I’m pretty sure I understand what you’re saying. That’s why I answered it from both the perspective of the individual government worker who is not getting paid and from the perspective of a banker who would consider a loan to said worker.
Over the past decade, there has been an average of over 1 million individual (as opposed to corporate) bankruptcy filings per year. The peak year was 2010 in the thick of the financial crisis. We’re not talking about people who were living on the edge of poverty, either. The most common cause of bankruptcy during that time was foreclosure of primary residence, as mortgage holders found themselves with homes worth significantly less than their loan amount. That was a middle-class problem, not a minimum-wage worker problem. Needless to say, statistically speaking, there are probably thousands of government workers with such a previous bankruptcy.

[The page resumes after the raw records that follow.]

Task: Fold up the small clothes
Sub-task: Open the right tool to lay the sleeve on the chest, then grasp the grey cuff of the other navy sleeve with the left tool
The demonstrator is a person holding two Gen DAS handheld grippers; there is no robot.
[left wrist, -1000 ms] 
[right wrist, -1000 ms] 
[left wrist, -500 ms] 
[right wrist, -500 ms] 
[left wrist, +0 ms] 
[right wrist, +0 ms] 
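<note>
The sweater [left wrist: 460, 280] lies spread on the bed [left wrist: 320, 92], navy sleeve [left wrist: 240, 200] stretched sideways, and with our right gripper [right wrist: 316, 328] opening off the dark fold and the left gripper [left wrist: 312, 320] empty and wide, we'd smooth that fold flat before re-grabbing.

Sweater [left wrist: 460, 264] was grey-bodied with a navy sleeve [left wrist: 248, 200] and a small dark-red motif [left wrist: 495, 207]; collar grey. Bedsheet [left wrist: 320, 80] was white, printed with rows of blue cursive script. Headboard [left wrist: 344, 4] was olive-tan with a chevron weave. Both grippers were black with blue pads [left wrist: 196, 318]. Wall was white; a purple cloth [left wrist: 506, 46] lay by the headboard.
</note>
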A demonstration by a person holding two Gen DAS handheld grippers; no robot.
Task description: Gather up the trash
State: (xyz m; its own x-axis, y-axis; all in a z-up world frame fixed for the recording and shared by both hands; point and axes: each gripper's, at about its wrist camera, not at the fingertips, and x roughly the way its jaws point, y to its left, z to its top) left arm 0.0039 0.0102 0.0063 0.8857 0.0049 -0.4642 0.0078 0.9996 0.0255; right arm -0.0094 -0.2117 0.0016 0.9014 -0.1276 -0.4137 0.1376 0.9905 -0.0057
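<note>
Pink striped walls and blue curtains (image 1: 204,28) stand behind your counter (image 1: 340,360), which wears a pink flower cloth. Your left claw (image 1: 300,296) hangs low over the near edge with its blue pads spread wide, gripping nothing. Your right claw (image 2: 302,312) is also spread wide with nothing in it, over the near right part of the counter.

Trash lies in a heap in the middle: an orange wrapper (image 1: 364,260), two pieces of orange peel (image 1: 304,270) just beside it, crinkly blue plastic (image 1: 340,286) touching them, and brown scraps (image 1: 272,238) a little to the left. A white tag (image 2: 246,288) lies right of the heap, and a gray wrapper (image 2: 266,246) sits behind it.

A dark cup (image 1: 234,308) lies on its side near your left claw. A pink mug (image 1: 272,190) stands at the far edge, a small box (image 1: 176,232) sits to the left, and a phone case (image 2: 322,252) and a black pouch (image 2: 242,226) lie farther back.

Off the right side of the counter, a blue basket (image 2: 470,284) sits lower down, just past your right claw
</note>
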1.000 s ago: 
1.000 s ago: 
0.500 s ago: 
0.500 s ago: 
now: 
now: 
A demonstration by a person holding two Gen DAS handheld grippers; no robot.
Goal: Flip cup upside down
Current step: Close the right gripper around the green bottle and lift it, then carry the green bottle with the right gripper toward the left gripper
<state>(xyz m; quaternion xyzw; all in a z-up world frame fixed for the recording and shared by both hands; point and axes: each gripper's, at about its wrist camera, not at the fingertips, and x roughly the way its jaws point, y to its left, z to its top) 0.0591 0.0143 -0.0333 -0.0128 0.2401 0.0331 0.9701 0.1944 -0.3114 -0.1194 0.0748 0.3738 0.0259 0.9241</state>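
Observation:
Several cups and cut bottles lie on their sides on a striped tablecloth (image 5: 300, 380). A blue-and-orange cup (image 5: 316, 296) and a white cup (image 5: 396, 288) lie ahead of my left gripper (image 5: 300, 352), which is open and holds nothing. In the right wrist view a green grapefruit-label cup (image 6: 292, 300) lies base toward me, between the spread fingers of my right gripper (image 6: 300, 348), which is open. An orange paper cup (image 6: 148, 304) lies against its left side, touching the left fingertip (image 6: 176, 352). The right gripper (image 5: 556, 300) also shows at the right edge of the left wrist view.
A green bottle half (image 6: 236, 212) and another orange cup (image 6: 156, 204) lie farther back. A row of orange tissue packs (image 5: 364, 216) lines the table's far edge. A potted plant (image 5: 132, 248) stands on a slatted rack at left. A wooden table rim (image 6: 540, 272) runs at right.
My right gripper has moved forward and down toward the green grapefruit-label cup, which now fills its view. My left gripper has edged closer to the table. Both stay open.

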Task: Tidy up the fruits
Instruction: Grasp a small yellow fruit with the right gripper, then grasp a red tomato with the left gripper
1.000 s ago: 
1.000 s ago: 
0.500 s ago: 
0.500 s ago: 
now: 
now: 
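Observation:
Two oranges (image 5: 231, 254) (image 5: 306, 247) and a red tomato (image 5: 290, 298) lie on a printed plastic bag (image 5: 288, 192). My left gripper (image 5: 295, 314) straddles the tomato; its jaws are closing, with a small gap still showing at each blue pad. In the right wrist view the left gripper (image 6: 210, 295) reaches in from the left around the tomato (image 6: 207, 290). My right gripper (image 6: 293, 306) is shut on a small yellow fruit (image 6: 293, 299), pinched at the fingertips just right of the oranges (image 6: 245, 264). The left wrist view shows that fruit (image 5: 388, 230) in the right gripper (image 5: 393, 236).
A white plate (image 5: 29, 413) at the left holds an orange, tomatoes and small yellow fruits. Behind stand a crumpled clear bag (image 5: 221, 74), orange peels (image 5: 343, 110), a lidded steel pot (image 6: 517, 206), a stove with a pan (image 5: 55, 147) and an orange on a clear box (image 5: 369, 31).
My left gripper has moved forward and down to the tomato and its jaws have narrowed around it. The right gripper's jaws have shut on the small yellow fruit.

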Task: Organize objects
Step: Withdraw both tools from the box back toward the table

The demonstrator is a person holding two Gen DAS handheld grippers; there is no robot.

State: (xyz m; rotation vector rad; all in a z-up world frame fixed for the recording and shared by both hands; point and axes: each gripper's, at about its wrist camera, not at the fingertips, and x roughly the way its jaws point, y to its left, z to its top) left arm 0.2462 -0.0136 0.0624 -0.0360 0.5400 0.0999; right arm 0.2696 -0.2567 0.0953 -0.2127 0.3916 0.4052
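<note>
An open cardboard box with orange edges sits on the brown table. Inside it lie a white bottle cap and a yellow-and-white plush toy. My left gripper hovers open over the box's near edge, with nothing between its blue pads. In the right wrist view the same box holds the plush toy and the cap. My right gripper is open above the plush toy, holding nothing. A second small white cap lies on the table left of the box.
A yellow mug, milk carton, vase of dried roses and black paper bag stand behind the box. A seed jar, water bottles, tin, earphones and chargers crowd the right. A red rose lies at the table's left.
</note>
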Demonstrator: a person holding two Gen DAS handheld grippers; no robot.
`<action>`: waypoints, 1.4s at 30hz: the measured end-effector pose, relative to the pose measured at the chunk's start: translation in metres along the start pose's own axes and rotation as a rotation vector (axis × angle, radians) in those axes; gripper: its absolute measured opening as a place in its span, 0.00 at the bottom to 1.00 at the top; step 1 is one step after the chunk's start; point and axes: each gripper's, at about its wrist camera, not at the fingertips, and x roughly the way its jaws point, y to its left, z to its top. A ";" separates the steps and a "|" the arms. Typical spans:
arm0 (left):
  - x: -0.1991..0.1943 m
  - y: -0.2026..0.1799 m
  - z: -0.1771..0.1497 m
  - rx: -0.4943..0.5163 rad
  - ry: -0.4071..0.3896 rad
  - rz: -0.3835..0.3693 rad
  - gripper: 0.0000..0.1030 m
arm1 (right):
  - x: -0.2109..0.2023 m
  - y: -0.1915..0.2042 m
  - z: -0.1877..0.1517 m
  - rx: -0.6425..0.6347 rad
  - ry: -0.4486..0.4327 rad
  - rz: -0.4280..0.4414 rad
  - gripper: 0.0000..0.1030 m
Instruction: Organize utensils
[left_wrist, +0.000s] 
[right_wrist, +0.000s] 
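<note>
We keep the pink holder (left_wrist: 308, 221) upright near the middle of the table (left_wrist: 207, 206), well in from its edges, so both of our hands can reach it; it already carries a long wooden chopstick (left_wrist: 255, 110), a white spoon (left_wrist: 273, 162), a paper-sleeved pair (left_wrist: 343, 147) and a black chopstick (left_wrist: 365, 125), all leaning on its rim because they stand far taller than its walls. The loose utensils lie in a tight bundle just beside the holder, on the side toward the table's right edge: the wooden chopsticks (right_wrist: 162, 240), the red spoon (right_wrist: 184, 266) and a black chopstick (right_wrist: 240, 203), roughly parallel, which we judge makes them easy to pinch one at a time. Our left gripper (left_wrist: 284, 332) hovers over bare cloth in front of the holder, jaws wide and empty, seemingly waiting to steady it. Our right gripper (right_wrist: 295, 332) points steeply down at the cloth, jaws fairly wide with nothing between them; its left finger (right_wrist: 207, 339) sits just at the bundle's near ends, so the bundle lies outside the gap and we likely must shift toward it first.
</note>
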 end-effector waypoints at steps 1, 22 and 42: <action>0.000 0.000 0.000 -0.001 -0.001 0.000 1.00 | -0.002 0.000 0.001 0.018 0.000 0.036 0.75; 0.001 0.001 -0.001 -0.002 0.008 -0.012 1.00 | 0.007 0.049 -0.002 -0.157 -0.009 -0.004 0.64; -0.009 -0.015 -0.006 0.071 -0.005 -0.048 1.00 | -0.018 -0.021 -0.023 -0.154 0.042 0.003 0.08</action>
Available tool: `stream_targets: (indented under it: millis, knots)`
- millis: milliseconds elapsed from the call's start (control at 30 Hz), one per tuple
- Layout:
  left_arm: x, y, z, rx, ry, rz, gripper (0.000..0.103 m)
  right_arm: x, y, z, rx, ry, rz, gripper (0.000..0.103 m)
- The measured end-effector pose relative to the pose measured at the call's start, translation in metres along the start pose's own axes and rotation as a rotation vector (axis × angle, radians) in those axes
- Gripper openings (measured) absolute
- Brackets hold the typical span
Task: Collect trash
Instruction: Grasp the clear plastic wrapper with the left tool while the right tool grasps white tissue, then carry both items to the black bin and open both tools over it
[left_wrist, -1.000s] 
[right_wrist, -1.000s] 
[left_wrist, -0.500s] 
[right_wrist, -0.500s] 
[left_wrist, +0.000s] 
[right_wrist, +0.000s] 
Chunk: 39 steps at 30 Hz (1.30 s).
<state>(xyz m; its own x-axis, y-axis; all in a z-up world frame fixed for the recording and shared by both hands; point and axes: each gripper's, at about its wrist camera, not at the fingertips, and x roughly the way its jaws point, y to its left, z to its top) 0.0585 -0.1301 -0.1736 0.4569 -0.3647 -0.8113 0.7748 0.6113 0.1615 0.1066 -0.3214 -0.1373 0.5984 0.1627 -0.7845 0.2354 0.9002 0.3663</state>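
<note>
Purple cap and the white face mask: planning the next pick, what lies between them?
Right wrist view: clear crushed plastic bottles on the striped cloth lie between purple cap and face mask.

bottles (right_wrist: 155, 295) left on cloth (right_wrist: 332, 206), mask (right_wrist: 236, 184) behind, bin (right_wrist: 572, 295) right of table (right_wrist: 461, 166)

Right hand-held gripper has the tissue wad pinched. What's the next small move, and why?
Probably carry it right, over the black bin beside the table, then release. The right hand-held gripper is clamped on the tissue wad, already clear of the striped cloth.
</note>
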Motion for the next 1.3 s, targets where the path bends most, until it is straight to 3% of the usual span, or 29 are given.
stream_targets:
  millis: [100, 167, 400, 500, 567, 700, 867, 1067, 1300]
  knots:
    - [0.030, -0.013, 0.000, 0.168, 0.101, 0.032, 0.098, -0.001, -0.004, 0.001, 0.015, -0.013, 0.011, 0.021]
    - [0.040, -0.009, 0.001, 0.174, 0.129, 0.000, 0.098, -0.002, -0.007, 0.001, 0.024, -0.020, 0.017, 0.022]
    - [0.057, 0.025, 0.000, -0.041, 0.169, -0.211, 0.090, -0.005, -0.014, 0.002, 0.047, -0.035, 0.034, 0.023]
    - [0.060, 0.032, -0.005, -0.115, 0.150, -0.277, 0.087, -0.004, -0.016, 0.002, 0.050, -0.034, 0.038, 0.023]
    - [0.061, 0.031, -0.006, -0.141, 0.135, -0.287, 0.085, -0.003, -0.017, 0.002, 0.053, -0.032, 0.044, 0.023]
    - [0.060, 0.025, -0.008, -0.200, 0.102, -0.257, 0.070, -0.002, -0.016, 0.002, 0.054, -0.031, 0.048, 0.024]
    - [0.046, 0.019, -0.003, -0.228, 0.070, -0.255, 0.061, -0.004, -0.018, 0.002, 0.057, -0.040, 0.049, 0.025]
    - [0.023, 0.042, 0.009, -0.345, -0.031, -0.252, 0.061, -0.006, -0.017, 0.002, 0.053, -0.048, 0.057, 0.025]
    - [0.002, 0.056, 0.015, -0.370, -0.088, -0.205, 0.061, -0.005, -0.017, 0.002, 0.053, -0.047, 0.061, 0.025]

If I was a banker considering a loan for a government worker with bad credit, especially previous foreclosure/bankruptcy, even if I wanted to extend a loan to that individual, I would be prevented from doing so by either company policy or government regulation, or both.
No Title of Nobility shall be granted by the United States: And no Person holding any Office of Profit or Trust under them, shall, without the Consent of the Congress, accept of any present, Emolument, Office, or Title, of any kind whatever, from any King, Prince, or foreign State.
So it appear to cover any “Person holding any Office of Profit or Trust under [the United States]”. I think it can be fair to argue that this would definitely cover the President, VP, Congresscritters, Senators, and Judges. A reasonable argument could be made that it would cover any official that requires Senate confirmation and US Military Officers. It might go as far as covering all Federal employees.
But I don’t think, on its face, it would extend to employees or officers of a State. Andrew Cuomo does not hold an office of profit or trust under the US, but rather one under the State of New York.